- _DATA SHOWN_:
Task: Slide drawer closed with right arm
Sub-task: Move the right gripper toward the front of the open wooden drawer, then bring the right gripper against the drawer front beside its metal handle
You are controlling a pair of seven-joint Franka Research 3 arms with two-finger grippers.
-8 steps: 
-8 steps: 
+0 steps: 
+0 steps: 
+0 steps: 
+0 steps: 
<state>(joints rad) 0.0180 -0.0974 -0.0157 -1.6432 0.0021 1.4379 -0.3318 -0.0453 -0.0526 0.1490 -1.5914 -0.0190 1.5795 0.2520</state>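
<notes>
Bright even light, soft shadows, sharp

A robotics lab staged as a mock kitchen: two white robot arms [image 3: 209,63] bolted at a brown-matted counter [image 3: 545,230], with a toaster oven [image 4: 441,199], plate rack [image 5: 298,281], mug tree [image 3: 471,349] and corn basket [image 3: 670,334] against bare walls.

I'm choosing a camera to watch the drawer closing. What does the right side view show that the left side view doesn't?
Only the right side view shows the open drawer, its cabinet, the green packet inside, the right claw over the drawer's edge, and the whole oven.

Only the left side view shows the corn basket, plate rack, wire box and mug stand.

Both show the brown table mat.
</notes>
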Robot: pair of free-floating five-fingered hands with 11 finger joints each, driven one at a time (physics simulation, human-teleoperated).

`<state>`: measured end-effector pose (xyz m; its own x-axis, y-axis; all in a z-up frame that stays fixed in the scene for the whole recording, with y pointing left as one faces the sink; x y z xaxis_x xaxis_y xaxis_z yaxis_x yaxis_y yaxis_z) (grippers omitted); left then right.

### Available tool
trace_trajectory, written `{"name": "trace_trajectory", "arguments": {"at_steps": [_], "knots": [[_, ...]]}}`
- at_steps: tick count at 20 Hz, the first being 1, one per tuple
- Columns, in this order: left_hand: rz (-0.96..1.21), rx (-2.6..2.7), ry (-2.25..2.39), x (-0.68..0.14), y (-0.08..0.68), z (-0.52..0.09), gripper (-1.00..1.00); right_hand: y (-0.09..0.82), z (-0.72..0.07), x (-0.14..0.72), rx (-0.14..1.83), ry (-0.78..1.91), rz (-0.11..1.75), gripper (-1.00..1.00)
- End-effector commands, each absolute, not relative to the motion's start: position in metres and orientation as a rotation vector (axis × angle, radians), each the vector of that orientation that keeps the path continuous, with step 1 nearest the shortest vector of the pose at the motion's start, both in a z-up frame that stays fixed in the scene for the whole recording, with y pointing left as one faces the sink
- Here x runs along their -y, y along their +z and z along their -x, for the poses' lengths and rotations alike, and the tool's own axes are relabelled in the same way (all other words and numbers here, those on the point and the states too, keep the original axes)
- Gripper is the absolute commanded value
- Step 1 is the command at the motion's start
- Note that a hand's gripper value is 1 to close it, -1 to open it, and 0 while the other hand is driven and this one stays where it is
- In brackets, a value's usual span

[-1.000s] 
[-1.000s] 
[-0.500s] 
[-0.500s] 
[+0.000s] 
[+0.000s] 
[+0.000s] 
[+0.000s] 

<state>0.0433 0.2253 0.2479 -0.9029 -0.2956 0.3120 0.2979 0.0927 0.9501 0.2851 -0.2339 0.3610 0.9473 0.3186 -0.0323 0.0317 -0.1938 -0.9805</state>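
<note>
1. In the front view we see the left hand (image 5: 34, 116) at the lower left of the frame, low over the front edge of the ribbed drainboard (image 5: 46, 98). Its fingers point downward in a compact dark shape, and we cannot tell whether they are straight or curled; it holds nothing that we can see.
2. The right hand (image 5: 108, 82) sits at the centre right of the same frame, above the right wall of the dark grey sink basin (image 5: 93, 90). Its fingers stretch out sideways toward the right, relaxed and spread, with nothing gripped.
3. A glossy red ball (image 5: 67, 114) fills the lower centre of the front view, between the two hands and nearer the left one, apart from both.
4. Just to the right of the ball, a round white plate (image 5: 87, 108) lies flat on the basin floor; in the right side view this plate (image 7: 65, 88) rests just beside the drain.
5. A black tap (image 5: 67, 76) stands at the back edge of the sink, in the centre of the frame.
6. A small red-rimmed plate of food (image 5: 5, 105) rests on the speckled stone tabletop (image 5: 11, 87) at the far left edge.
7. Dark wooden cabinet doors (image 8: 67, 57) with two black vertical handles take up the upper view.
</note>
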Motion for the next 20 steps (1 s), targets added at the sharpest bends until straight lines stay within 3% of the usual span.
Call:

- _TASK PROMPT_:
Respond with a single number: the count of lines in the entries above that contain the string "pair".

- _TASK ANSWER_:
2